ACTIVITY: Please copy the lines below, exactly as they are, from the one with "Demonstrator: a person" through the one with "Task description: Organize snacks", and leave out the pictures.

(Saved data entries)
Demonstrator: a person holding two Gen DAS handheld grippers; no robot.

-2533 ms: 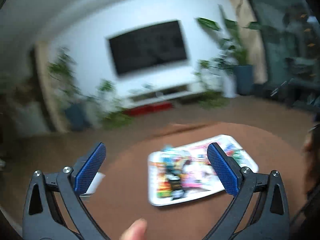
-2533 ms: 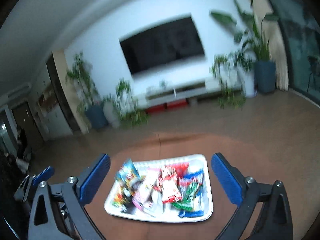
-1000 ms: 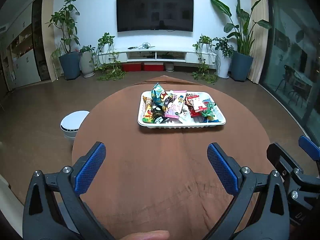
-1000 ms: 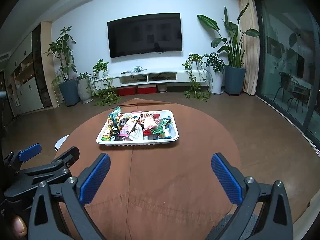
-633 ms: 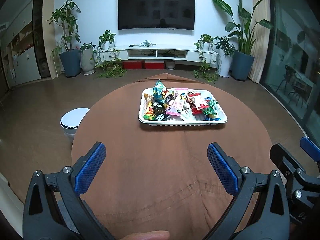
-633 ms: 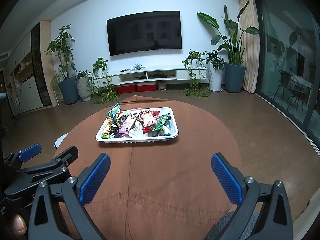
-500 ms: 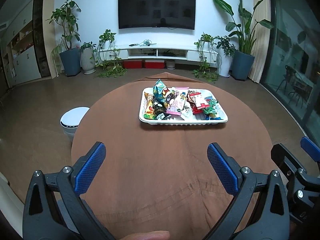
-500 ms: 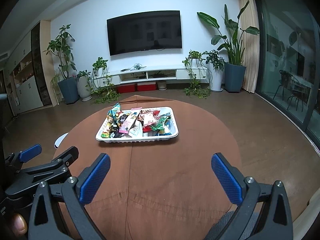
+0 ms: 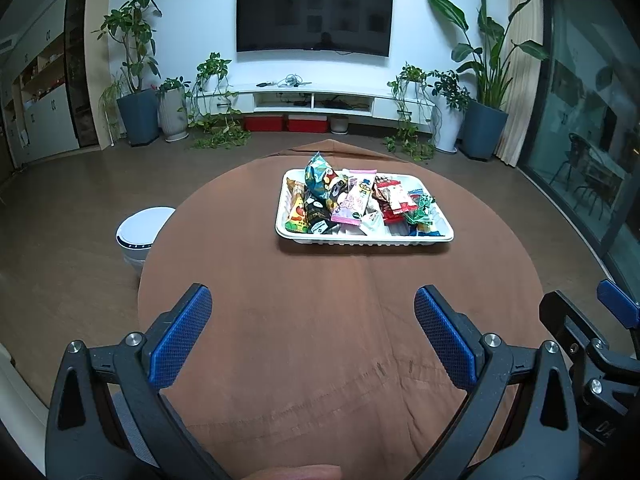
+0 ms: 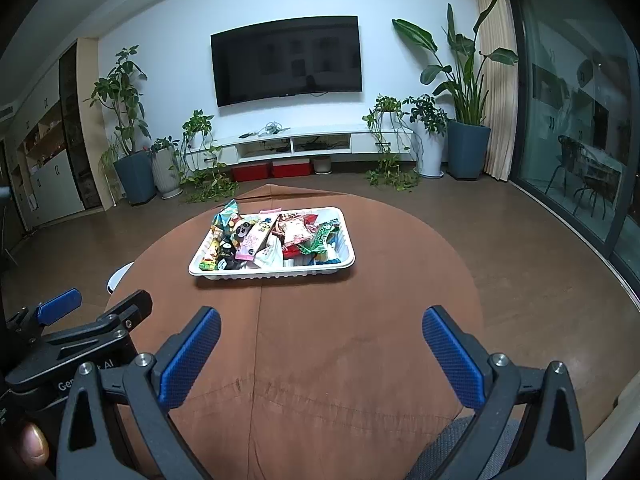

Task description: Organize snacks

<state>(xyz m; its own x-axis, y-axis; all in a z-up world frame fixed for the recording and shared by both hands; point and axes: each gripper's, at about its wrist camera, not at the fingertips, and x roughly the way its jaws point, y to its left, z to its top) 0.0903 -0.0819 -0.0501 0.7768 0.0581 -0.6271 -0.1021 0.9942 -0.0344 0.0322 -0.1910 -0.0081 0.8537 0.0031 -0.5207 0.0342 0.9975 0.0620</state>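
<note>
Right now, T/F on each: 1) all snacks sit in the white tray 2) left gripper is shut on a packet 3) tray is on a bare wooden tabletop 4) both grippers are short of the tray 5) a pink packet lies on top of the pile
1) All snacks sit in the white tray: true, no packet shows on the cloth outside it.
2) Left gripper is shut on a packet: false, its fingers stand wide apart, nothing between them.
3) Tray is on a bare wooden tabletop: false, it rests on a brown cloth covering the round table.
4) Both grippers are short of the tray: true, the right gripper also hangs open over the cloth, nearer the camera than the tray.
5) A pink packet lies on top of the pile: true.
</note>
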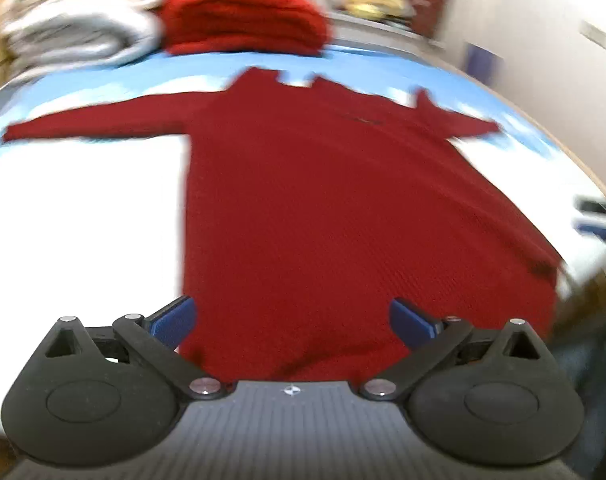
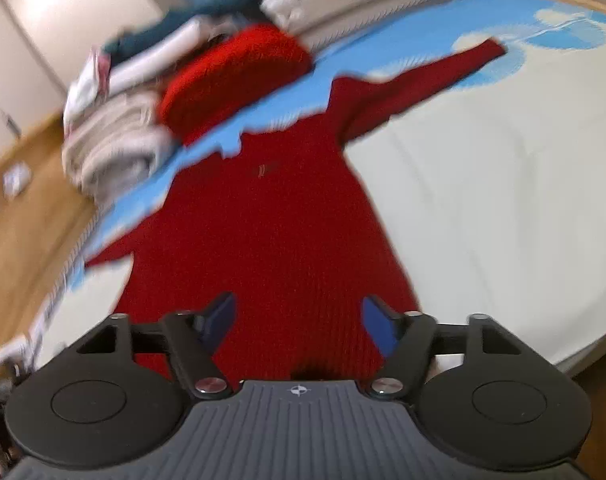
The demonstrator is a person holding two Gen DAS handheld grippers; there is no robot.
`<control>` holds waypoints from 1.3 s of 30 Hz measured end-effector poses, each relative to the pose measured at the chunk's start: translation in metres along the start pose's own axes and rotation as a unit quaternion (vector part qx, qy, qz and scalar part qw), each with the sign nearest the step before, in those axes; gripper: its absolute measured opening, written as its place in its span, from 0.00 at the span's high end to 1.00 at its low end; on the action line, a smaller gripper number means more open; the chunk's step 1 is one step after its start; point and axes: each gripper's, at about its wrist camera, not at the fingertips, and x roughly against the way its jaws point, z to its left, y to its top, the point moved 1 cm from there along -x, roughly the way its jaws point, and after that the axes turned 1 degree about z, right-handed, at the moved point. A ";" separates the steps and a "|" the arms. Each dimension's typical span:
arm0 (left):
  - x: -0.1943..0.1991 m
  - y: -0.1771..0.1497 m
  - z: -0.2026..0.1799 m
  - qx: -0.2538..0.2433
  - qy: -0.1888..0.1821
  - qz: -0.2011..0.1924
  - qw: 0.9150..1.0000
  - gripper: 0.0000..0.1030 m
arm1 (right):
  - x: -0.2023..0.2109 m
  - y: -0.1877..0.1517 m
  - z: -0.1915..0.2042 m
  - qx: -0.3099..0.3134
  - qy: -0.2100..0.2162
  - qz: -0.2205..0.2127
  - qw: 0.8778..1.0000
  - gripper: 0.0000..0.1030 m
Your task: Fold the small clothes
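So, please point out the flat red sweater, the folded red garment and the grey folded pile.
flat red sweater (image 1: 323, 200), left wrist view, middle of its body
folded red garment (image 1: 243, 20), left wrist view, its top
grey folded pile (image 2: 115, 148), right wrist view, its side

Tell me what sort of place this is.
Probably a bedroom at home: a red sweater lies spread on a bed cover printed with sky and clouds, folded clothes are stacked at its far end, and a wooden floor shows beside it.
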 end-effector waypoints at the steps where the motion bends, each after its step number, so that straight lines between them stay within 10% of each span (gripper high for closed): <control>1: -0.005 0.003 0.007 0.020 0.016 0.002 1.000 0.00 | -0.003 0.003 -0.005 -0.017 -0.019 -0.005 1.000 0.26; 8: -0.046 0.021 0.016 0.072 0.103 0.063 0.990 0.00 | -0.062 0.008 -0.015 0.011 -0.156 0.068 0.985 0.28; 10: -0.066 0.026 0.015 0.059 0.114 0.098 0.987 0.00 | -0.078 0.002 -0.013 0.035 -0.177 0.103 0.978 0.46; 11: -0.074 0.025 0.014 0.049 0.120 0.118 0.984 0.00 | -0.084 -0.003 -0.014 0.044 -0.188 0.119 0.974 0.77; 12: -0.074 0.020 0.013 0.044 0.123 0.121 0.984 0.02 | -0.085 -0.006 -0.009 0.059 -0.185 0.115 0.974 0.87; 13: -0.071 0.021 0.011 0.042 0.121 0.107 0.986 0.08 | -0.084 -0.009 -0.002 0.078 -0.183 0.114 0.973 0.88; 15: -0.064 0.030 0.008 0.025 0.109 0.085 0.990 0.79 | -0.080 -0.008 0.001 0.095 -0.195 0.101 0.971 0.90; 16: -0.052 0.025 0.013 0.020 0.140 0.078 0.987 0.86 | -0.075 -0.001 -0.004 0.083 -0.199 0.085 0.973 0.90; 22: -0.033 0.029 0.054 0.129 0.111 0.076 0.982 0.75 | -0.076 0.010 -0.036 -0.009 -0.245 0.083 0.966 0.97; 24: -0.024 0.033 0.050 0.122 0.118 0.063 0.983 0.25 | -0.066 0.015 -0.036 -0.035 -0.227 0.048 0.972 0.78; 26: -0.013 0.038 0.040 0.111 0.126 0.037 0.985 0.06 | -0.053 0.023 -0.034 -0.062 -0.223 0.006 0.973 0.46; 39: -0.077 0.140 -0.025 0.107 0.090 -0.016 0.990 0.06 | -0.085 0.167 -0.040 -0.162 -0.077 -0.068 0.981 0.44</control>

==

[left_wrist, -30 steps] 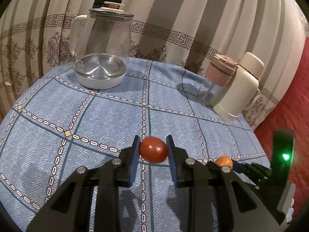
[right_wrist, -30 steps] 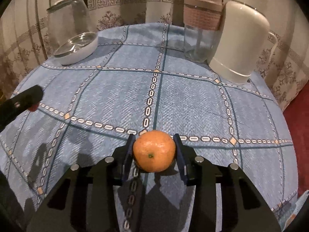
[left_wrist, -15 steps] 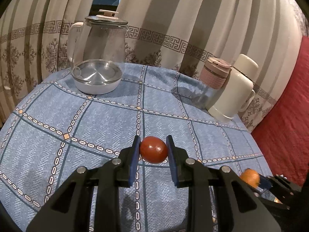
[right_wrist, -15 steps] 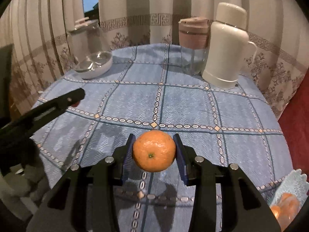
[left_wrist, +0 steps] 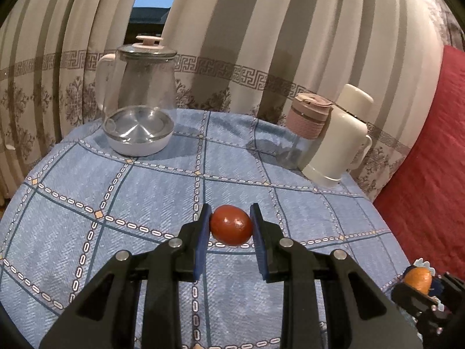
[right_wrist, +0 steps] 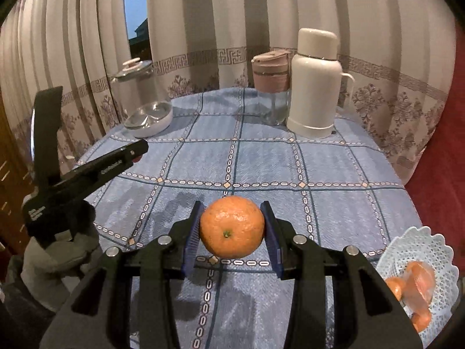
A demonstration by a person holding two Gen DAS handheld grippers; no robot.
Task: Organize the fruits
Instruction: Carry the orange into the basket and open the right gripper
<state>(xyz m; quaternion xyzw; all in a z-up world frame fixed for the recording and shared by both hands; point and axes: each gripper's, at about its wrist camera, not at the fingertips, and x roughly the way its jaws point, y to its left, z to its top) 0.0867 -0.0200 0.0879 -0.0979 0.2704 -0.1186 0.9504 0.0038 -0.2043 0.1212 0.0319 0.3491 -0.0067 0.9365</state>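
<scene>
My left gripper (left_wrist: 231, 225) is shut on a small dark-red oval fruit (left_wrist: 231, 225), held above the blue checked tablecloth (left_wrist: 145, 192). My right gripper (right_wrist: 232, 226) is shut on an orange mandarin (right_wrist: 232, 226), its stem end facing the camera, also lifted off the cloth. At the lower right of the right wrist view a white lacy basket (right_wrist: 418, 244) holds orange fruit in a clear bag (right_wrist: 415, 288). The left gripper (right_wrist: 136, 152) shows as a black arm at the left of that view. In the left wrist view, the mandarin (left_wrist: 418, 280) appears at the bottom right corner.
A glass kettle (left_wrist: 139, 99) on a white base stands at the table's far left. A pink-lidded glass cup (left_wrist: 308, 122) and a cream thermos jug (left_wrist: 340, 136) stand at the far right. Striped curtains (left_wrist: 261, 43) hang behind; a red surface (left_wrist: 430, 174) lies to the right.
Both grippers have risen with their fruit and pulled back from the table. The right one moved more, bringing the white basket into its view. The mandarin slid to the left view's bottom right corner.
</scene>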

RESULT:
Demonstrator: a person holding two Gen DAS handheld grippers; no robot.

-2533 ms: 
-2533 ms: 
-1000 ms: 
-1000 ms: 
-633 ms: 
-633 ms: 
-500 ms: 
-500 ms: 
+0 ms: 
+0 ms: 

Task description: Organize snacks

That completes the output.